Multicomponent Quantum Hall Ferromagnetism and Landau Level Crossing in Rhombohedral Trilayer Graphene

TL;DR

This study explores the complex quantum Hall ferromagnetism in rhombohedral trilayer graphene, revealing how spin, orbital, and layer pseudospins spontaneously order and how Landau level degeneracies are lifted under various conditions.

Contribution

It provides new insights into the multicomponent quantum Hall ferromagnetism and Landau level crossings in rhombohedral trilayer graphene, highlighting the role of interlayer potential and symmetry breaking.

Findings

Observation of intermediate quantum Hall plateaus.

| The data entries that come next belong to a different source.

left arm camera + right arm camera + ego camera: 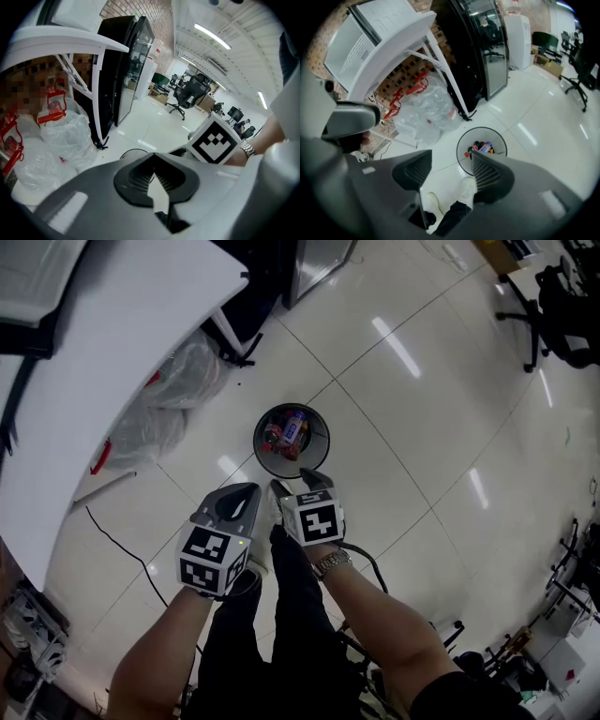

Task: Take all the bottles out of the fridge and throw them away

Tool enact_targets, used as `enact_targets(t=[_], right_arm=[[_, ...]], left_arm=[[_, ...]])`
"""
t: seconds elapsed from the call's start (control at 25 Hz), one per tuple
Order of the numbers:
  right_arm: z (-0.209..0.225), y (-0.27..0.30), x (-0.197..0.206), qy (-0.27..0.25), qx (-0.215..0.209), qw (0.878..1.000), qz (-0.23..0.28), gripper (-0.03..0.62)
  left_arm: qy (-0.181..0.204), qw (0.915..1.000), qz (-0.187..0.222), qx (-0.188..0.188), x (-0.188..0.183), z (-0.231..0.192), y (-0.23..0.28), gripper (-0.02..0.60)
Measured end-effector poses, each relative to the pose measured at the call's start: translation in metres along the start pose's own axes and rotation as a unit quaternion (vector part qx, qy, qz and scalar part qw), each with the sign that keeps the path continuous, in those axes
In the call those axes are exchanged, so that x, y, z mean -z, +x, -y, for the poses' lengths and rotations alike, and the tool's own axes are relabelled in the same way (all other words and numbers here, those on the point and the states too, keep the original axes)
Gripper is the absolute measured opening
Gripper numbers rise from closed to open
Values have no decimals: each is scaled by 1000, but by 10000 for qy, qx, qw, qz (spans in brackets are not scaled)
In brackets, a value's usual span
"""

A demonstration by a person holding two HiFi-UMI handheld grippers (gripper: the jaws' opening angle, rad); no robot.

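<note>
**Head view: both grippers empty above the bin**

The tiled floor (422, 427) fills the frame. A white table (112, 352) takes the upper left corner. The black glass-door fridge (126, 70) stands beyond the table's far end, door shut; whether any bottles are left inside cannot be told. Clear plastic bags (178, 381) lie under the table's right edge. The round bin (258, 442) sits on the floor just ahead of the person's feet. The left gripper (152, 159) has its jaws closed tip to tip on nothing. The right gripper (450, 157) has its jaws spread, with only shoes and floor showing between them. Several bottles (295, 427) already lie in the bin.

Hazards, as judged from here: a thin black cable (112, 540) crosses the floor at the person's left and could catch a foot on a walk back to the fridge. A bottle released from this height could strike the bin's rim and roll away.
</note>
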State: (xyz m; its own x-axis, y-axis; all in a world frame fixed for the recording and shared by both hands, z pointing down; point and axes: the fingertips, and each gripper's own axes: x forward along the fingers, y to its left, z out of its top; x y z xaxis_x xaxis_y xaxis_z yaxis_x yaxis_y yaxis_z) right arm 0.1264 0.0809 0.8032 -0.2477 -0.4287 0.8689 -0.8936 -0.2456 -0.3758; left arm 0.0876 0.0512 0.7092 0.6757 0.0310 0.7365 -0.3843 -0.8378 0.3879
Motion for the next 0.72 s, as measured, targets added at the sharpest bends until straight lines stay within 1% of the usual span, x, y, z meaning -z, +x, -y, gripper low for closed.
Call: enact_targets(t=[0.16,0.28,0.4,0.52,0.64,0.72], right_arm=[[-32,-32,-19,-332,-117,9992,214,265],[-58,-59,-37,-688,-202,9966,414,249],[-87,-87,-58,-1070,-295,9917,648,221],[-128,-119,-88,-1472,-448,9828,1020,195],[-178,-149,-111,-1831,-667,9723,1294,176],[-217,-169,-125,-2100,-840,9628,1480,167]], left_arm=[[-109,9995,223,-171,-7,2,-37,5],[-243,9981,467,-319,-16,4,-68,5],[-379,9948,808,-486,-33,6,-105,5],[-433,9885,1246,-737,-54,1,-152,5],[-504,9796,1665,-1009,-70,-3,-202,5],[-512,9723,1932,-1214,-78,-7,-237,5]])
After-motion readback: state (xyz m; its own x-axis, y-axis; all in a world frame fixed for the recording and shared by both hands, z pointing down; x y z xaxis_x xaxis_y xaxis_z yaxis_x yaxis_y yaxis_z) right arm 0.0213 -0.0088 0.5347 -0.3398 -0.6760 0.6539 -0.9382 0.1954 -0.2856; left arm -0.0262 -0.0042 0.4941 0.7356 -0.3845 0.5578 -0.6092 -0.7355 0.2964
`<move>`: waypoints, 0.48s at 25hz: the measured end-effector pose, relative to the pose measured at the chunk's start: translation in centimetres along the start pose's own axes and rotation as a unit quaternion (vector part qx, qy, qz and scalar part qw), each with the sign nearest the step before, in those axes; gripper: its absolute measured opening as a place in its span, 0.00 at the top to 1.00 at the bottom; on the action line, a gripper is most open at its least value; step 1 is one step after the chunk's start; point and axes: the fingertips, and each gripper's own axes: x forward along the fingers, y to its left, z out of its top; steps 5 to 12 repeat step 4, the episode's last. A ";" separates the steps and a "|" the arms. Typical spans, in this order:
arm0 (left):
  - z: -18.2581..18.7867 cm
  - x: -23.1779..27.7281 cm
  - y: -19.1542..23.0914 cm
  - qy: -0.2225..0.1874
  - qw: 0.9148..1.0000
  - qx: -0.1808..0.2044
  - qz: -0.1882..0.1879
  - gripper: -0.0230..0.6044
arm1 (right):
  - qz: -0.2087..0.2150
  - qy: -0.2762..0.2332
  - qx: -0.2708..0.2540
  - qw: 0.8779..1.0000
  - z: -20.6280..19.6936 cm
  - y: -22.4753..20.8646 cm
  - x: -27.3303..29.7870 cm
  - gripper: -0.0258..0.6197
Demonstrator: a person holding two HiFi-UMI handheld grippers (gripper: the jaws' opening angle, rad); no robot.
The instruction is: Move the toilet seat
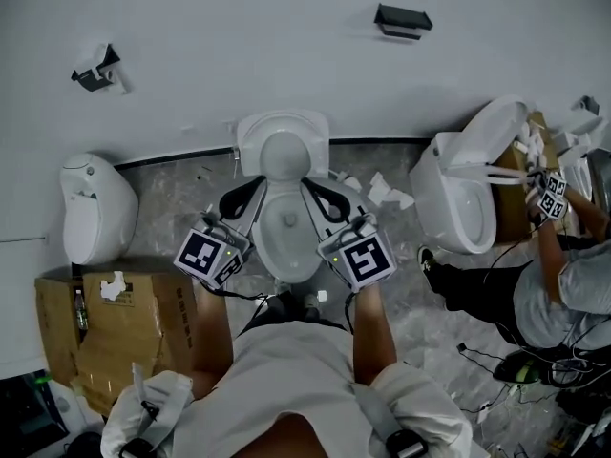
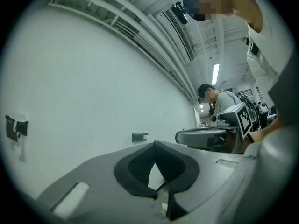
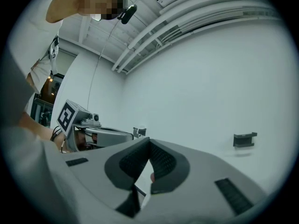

Complete lifting of zeroth Landau level degeneracy.

Hexagon pattern in phase space explained by LL crossings.

Abstract

Using transport measurements, we investigate multicomponent quantum Hall (QH) ferromagnetism in dual-gated rhombohedral trilayer graphene (r-TLG), in which the real spin, orbital pseudospin and layer pseudospins of the lowest Landau level form spontaneous ordering. We observe intermediate quantum Hall plateaus, indicating a complete lifting of the degeneracy of the zeroth Landau level (LL) in the hole-doped regime. In charge neutral r-TLG, the orbital degeneracy is broken first, and the layer degeneracy is broken last and only the in presence of an interlayer potential U. In the phase space of U and filling factor, we observe an intriguing hexagon pattern, which is accounted for by a model based on crossings between symmetry-broken LLs.